- WORK REQUIRED:
Look through the entries below and extract exactly the lines from the one containing "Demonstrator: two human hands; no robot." through the one containing "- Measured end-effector", ends included.

- RECORDS TO PROCESS:
BEGIN

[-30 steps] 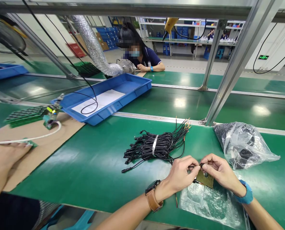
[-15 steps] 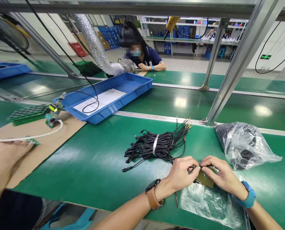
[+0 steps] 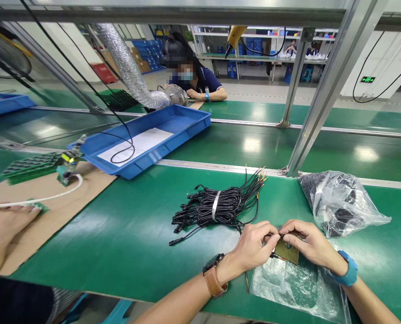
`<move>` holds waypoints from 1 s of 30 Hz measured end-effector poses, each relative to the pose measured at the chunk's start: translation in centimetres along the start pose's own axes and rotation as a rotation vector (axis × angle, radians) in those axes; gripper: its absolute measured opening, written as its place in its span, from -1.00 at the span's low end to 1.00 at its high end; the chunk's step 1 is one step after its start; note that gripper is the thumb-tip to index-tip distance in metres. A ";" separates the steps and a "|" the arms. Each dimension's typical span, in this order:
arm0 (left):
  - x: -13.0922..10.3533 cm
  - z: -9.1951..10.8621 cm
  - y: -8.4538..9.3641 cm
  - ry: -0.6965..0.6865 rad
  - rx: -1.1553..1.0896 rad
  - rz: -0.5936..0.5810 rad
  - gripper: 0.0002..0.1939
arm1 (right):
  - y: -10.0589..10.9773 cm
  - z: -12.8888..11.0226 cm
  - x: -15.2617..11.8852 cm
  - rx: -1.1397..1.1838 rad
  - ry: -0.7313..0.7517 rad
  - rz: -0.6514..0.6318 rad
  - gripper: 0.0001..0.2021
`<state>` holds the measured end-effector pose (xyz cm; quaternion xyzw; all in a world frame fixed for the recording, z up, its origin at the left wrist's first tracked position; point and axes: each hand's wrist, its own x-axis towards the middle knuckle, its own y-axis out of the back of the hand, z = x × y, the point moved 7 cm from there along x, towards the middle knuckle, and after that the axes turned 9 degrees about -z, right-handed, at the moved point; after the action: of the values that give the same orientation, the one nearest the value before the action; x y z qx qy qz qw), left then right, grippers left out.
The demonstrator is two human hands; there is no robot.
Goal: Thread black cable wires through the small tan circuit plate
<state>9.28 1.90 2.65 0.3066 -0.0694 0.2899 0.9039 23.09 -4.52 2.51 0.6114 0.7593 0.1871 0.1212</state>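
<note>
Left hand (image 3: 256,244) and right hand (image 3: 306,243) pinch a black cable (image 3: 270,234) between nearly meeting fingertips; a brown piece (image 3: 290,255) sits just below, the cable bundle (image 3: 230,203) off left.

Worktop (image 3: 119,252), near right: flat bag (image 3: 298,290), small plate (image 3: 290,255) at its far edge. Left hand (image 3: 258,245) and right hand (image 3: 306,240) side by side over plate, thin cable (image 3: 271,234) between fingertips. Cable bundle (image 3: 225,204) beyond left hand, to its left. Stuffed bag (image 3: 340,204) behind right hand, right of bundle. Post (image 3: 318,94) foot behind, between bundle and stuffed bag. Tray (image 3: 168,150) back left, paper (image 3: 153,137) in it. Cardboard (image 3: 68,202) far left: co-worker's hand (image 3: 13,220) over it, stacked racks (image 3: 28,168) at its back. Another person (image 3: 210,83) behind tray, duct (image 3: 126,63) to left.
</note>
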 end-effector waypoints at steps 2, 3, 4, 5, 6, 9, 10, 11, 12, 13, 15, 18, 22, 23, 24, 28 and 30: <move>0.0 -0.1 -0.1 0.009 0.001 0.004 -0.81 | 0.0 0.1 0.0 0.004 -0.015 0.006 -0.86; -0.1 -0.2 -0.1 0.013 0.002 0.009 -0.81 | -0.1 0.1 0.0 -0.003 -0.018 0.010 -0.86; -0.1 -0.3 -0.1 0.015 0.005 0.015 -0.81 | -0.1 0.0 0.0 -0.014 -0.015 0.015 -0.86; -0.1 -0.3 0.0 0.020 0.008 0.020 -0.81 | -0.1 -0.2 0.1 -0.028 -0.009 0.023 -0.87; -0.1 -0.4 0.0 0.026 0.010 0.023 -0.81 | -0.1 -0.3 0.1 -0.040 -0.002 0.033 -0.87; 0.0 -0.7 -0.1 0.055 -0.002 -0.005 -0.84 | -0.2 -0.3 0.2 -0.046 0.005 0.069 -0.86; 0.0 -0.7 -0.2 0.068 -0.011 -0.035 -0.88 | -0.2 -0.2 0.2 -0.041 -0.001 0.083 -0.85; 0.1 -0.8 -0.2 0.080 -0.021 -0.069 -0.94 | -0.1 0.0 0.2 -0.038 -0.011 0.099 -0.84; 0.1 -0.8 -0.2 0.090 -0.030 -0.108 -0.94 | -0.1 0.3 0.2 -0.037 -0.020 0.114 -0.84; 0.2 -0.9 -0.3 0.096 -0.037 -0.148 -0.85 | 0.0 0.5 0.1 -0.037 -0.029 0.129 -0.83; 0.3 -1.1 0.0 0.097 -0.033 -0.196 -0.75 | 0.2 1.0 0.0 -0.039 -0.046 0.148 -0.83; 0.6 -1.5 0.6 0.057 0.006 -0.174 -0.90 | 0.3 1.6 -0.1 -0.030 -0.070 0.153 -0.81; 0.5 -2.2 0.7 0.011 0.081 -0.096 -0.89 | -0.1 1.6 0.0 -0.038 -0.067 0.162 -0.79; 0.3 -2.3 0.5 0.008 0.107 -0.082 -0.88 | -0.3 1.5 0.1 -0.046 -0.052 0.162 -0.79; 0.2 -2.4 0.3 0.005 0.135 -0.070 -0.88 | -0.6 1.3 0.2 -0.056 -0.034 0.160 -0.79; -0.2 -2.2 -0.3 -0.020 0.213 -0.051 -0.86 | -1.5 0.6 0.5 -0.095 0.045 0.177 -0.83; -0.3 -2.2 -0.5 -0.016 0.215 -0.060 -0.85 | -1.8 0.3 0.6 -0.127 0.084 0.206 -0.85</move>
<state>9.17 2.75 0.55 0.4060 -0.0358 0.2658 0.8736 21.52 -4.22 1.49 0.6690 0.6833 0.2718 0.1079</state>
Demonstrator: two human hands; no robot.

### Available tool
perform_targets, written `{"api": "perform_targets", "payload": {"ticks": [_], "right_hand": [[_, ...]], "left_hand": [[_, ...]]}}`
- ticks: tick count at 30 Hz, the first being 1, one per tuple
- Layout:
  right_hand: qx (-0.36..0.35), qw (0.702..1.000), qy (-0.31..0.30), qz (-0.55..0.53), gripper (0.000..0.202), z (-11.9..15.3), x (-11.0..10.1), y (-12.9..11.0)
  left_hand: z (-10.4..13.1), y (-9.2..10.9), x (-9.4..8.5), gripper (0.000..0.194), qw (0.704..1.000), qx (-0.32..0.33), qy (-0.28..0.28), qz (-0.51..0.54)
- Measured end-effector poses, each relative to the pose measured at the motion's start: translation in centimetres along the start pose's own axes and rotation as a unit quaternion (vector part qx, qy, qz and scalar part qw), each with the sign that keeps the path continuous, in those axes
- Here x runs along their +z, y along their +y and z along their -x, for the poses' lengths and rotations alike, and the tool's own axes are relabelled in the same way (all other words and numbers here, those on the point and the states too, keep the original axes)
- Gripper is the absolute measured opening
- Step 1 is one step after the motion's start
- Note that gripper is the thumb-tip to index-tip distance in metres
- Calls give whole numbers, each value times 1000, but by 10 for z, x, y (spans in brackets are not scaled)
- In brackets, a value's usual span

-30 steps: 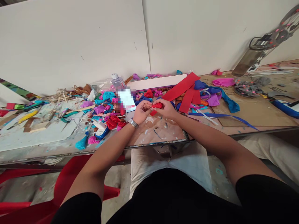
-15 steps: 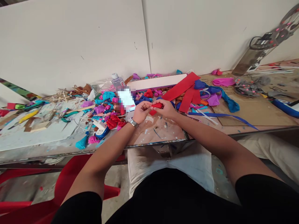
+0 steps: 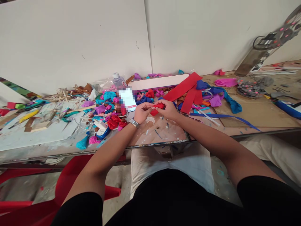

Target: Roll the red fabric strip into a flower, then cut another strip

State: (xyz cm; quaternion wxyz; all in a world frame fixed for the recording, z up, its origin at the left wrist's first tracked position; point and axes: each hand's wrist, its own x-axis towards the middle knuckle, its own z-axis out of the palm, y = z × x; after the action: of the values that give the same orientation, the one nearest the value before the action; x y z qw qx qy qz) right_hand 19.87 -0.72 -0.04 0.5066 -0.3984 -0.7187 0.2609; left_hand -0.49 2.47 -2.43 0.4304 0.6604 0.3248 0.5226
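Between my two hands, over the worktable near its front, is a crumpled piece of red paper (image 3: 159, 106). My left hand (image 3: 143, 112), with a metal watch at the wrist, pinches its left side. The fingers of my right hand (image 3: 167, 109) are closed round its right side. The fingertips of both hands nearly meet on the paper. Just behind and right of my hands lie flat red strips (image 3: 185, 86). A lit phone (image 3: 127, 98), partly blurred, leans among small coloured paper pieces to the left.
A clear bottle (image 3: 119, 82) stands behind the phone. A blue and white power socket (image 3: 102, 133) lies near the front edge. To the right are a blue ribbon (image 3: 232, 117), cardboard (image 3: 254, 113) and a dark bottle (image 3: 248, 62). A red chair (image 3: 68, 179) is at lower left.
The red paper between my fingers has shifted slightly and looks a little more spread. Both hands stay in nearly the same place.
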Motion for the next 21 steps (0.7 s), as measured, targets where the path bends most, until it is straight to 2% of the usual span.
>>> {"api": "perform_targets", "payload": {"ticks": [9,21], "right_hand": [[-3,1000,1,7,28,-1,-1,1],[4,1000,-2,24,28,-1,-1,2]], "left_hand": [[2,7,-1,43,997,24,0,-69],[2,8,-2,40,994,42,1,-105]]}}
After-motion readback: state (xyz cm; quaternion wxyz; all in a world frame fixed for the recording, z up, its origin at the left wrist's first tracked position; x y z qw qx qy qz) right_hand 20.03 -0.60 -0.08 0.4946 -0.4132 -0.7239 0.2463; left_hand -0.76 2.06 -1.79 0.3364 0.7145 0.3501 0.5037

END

- SOLUTION TO THE PROBLEM:
Demonstrator: two human hands; no robot.

### Available tool
perform_targets, written `{"api": "perform_targets", "payload": {"ticks": [_], "right_hand": [[_, ...]], "left_hand": [[_, ...]]}}`
- ticks: tick count at 30 Hz, the first being 1, one per tuple
- Layout:
  right_hand: qx (-0.36..0.35), qw (0.702..1.000), qy (-0.31..0.30), qz (-0.55..0.53), gripper (0.000..0.202), z (-11.9..15.3), x (-11.0..10.1), y (-12.9..11.0)
  left_hand: z (-10.4..13.1), y (-9.2..10.9), x (-9.4..8.5), gripper (0.000..0.194), qw (0.704..1.000), qx (-0.32..0.33), qy (-0.28..0.28), qz (-0.51..0.54)
- Measured end-effector poses, each relative to the pose measured at the motion's start: translation in centimetres along the start pose's own axes and rotation as a unit quaternion (vector part qx, qy, qz and scalar part qw), each with the sign that keeps the path continuous, in those axes

That's the answer, with nothing more to add.